* [Problem statement] An exact reproduction is required of the lines from the beginning of the entries through the line with "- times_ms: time", pictures excluded and nothing added.

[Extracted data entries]
+===+

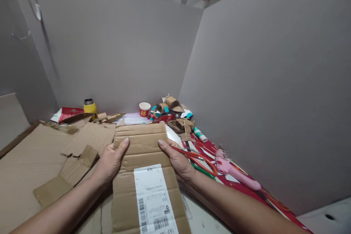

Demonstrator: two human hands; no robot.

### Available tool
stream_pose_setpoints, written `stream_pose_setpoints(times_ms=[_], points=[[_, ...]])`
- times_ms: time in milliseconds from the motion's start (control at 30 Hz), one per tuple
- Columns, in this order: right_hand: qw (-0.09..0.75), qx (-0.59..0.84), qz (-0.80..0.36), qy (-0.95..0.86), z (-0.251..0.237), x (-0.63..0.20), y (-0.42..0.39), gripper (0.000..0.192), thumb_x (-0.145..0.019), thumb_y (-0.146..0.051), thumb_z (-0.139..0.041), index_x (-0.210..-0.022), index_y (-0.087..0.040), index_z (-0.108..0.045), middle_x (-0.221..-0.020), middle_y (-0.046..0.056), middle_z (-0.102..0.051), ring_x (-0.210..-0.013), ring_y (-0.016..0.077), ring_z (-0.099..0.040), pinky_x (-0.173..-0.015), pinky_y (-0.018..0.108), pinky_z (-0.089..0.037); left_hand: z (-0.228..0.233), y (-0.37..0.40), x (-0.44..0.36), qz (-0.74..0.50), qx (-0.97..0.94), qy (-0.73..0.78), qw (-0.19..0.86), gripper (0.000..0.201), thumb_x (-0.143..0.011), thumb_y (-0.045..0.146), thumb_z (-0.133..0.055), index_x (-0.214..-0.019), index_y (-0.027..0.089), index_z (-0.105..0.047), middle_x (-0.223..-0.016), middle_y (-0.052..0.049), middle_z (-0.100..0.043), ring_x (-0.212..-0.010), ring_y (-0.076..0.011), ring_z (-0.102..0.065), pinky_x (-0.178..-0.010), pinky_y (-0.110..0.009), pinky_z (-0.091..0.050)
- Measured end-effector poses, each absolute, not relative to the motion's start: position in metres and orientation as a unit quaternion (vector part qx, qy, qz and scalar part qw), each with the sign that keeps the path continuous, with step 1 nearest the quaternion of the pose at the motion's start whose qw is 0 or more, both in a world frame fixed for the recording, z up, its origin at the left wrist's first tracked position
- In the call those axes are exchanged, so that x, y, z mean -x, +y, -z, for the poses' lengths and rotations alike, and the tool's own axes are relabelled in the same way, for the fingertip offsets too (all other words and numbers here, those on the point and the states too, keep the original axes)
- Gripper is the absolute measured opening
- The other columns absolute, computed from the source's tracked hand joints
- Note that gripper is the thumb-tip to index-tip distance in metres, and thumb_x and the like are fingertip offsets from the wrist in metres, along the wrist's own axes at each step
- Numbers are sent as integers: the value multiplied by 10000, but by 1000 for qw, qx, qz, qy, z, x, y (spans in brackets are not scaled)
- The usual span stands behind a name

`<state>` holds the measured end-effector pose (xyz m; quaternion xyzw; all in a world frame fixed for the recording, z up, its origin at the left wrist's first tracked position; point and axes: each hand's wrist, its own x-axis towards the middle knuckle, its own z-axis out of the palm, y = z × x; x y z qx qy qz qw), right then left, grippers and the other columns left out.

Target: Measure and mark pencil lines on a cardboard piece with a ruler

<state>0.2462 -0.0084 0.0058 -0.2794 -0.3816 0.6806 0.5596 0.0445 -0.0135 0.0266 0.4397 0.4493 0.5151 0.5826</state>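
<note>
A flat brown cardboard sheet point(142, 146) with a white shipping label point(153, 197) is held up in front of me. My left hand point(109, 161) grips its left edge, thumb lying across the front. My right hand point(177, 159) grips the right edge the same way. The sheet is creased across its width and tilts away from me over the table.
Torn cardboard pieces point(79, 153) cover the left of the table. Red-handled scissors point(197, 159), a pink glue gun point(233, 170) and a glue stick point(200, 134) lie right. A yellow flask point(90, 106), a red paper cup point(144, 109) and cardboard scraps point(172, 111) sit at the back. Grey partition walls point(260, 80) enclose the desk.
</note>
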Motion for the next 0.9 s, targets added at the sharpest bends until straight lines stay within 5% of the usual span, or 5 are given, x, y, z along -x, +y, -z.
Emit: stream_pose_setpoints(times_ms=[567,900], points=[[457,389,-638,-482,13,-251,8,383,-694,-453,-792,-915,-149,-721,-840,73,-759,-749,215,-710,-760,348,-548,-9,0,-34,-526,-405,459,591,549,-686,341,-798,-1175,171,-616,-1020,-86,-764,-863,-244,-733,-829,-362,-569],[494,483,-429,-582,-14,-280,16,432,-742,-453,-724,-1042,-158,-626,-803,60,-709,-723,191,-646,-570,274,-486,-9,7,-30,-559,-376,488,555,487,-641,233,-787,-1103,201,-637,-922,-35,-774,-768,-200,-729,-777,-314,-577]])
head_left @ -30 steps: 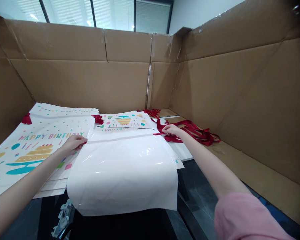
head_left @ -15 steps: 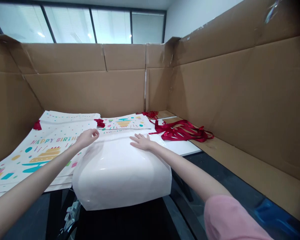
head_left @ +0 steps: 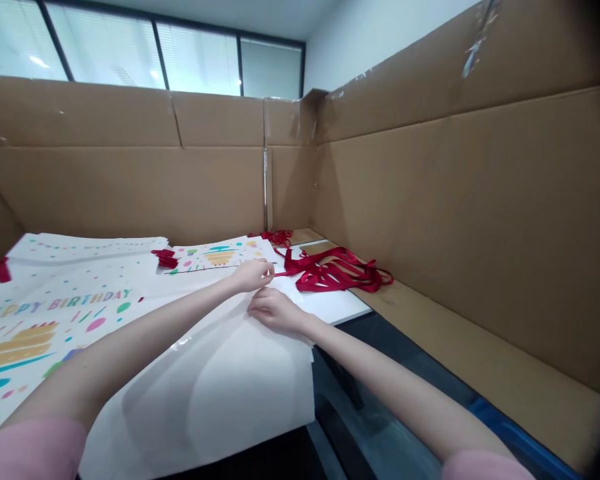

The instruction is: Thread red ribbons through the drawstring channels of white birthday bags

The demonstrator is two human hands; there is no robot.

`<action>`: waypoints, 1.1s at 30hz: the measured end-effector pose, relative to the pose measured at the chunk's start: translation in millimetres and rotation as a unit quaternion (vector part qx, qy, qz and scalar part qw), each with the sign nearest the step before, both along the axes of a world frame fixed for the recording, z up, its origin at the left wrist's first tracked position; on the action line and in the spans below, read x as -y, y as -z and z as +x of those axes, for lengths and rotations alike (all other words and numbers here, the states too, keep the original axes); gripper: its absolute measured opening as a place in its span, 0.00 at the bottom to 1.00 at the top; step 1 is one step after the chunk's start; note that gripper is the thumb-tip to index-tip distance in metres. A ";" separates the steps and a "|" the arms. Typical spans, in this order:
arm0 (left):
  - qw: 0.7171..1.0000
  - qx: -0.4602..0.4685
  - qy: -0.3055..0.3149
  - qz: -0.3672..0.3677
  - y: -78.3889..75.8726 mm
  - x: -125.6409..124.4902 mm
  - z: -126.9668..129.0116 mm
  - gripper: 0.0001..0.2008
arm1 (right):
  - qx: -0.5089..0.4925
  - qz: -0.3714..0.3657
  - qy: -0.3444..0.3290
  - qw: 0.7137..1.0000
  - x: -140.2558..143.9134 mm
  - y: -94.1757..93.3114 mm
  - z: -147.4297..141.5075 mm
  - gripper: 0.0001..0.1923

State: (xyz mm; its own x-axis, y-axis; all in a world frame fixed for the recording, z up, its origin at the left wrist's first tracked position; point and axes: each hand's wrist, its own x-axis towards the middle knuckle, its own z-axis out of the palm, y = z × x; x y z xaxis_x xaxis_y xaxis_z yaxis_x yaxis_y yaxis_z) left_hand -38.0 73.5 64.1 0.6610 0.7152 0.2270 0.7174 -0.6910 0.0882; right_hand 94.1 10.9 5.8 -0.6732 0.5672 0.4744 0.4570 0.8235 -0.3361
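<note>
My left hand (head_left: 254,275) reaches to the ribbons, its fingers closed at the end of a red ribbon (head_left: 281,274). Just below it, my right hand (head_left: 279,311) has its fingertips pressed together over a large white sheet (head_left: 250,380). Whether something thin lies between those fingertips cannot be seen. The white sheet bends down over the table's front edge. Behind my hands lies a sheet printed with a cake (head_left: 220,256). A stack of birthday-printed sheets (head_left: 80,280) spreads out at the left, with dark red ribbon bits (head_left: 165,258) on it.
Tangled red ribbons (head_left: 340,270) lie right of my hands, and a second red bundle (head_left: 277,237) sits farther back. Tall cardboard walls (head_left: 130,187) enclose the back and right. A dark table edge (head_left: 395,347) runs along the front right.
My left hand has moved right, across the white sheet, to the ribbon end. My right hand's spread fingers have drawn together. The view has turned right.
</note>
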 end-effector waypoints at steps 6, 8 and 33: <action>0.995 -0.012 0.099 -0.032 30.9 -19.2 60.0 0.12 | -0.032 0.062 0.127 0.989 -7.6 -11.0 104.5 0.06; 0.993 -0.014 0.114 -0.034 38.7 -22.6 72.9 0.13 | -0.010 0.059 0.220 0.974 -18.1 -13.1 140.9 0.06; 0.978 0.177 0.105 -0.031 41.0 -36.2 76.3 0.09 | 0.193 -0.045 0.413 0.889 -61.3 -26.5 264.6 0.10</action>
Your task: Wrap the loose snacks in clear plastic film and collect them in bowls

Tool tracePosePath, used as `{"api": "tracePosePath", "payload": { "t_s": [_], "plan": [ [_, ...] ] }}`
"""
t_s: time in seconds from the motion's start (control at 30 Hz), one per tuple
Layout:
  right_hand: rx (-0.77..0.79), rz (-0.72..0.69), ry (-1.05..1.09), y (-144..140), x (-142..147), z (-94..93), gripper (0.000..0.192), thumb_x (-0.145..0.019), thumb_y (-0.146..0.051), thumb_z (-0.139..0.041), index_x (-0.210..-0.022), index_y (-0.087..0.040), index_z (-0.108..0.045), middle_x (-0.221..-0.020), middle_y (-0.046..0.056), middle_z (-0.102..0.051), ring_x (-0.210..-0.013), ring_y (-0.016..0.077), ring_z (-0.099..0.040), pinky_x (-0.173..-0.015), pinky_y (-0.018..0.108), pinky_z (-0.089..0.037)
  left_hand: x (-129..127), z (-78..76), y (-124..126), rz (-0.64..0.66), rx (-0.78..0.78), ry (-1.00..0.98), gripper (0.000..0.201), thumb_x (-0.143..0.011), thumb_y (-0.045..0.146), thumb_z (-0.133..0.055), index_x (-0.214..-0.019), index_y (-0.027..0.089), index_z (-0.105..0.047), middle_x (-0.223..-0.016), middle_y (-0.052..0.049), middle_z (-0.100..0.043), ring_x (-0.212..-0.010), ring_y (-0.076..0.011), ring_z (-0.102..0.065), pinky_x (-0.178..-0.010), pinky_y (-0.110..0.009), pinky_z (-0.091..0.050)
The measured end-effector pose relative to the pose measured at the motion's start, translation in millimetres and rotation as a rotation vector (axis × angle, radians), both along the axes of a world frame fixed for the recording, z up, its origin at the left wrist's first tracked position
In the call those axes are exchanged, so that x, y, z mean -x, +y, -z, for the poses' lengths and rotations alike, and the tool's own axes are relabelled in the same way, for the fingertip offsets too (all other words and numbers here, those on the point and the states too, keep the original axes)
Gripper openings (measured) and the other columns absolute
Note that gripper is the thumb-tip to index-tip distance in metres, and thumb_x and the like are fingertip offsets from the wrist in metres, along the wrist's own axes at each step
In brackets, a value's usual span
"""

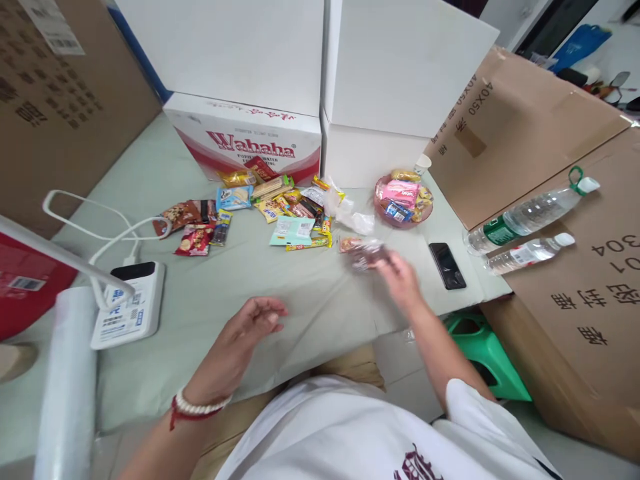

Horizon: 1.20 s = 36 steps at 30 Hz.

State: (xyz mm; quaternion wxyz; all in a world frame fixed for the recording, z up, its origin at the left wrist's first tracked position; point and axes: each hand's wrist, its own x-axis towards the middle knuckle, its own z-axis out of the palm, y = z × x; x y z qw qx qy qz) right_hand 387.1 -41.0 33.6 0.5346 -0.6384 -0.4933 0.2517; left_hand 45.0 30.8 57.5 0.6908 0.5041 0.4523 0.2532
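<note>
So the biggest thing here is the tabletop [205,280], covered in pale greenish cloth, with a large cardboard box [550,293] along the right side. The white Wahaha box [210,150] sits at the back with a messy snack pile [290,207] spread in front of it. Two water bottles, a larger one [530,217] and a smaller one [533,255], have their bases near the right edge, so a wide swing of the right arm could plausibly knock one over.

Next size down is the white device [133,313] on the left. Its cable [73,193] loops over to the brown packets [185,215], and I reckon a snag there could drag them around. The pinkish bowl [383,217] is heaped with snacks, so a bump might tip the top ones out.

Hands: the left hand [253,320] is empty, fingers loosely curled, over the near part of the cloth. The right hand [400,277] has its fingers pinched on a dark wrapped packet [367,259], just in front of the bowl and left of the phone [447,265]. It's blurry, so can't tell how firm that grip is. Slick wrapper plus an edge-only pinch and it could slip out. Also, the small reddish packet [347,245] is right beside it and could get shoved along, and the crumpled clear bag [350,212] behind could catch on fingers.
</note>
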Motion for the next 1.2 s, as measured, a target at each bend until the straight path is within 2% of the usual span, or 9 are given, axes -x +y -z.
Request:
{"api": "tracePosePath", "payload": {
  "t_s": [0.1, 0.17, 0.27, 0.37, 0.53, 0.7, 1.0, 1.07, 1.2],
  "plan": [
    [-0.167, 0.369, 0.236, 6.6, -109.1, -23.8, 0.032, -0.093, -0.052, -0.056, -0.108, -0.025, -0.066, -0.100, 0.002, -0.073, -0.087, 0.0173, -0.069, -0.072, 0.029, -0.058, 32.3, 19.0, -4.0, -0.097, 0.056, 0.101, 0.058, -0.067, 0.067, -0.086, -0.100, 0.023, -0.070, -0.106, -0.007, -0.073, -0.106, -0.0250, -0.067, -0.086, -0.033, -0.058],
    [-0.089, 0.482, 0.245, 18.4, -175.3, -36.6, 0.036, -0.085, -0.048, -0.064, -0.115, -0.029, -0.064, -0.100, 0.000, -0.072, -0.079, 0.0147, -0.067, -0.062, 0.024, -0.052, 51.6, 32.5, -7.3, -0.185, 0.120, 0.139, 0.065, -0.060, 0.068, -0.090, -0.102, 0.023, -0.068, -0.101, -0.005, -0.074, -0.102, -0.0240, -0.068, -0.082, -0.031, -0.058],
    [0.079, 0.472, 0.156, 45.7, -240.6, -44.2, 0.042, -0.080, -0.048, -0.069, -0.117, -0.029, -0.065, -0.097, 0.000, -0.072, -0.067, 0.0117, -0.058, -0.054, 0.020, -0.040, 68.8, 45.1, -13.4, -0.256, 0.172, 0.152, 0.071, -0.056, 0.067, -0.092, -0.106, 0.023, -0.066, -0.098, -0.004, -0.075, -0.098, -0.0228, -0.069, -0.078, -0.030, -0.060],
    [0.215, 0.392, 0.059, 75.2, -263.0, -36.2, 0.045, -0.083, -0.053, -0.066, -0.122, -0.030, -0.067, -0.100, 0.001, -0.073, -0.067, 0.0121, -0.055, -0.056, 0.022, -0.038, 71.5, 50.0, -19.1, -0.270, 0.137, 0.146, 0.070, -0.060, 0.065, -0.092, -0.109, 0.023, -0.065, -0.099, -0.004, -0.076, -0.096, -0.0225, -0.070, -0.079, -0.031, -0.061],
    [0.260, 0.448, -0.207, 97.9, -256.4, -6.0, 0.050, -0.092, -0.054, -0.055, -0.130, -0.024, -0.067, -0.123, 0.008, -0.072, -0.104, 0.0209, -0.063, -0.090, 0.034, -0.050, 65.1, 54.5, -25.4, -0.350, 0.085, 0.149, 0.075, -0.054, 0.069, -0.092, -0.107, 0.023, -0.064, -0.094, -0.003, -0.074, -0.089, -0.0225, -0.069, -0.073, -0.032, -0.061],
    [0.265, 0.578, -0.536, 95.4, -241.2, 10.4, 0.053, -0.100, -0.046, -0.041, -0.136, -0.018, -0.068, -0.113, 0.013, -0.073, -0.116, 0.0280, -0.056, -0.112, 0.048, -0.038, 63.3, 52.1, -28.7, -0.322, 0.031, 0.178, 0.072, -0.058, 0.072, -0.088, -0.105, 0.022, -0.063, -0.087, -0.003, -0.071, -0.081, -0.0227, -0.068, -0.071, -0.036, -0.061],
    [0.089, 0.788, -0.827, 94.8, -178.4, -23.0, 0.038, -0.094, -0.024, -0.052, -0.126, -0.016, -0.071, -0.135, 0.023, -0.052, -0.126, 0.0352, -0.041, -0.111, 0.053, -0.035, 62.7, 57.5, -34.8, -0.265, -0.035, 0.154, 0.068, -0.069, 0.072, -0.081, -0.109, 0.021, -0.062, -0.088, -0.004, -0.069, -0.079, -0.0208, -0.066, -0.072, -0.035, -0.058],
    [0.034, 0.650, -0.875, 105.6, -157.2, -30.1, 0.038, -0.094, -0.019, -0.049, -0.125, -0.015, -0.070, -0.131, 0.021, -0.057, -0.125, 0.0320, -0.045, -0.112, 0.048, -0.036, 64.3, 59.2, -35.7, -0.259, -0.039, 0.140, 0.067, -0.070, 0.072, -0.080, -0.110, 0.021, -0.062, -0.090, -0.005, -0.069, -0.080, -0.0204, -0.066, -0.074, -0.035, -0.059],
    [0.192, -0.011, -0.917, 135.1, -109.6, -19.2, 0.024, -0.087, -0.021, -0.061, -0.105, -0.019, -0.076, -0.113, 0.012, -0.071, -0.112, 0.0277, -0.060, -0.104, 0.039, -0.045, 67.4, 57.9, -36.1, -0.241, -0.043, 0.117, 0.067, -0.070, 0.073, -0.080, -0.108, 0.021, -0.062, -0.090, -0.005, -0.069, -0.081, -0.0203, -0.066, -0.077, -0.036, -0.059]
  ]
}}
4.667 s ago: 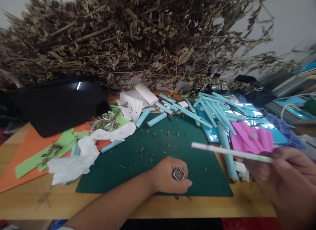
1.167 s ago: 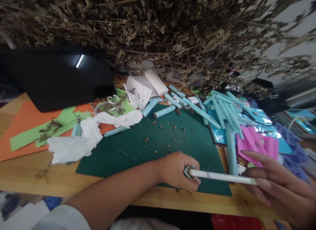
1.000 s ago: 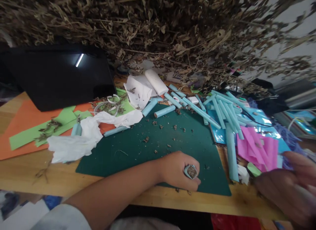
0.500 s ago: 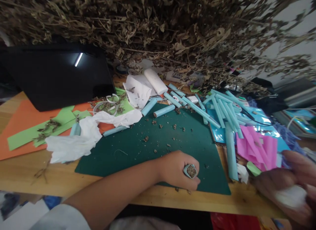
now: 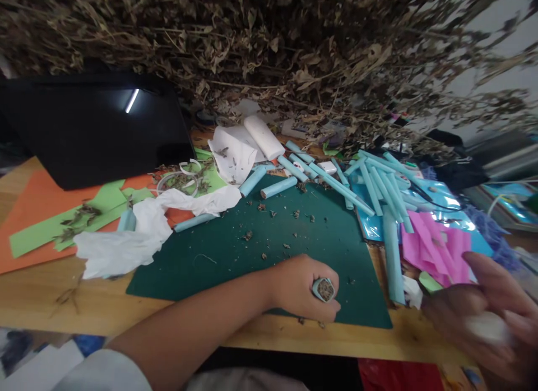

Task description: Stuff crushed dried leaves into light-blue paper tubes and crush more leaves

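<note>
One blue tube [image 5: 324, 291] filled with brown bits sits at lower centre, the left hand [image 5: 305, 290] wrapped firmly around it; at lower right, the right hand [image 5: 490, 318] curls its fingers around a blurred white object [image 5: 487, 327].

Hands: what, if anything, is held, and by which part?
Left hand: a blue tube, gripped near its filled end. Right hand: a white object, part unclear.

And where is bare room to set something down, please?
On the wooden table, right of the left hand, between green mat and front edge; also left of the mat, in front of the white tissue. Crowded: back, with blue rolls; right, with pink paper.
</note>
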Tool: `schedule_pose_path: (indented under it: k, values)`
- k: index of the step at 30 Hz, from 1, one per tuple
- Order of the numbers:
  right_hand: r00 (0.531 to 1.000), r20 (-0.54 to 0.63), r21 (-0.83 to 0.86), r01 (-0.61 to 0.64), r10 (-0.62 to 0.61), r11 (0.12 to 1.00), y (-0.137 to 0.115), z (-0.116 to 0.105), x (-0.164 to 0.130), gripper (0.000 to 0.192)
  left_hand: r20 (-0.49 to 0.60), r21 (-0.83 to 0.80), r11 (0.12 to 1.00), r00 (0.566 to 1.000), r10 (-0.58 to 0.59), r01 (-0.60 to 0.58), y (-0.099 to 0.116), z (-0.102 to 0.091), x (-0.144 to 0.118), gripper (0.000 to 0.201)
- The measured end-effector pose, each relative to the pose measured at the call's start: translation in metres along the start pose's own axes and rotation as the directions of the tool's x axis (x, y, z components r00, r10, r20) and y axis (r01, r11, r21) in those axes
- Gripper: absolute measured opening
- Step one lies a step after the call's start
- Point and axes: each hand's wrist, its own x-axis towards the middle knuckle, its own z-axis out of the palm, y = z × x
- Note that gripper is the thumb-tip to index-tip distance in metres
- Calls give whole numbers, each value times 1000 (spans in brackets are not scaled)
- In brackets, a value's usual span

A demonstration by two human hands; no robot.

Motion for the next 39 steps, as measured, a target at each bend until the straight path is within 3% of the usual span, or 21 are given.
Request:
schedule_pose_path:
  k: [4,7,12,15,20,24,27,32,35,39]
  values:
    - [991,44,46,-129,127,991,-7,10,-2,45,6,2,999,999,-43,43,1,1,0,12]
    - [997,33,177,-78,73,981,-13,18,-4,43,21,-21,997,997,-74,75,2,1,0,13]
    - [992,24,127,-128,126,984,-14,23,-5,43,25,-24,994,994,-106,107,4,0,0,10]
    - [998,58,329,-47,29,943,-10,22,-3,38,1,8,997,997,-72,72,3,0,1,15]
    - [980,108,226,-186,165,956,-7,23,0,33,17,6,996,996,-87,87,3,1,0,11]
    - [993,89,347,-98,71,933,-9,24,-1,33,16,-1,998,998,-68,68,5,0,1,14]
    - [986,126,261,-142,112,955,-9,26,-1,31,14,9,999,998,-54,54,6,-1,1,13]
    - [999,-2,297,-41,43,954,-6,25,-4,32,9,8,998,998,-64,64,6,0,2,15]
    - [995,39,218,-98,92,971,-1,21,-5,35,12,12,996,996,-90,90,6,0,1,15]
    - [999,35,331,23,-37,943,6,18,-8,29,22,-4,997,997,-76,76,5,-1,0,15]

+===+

* [Result of this task]
Demonstrator: two human hands; no robot.

### Available tool
stream_pose_setpoints, written `stream_pose_setpoints(times_ms=[_], points=[[_, ...]])`
- times_ms: time in milliseconds from the motion's start (control at 30 Hz), one per tuple

That completes the response.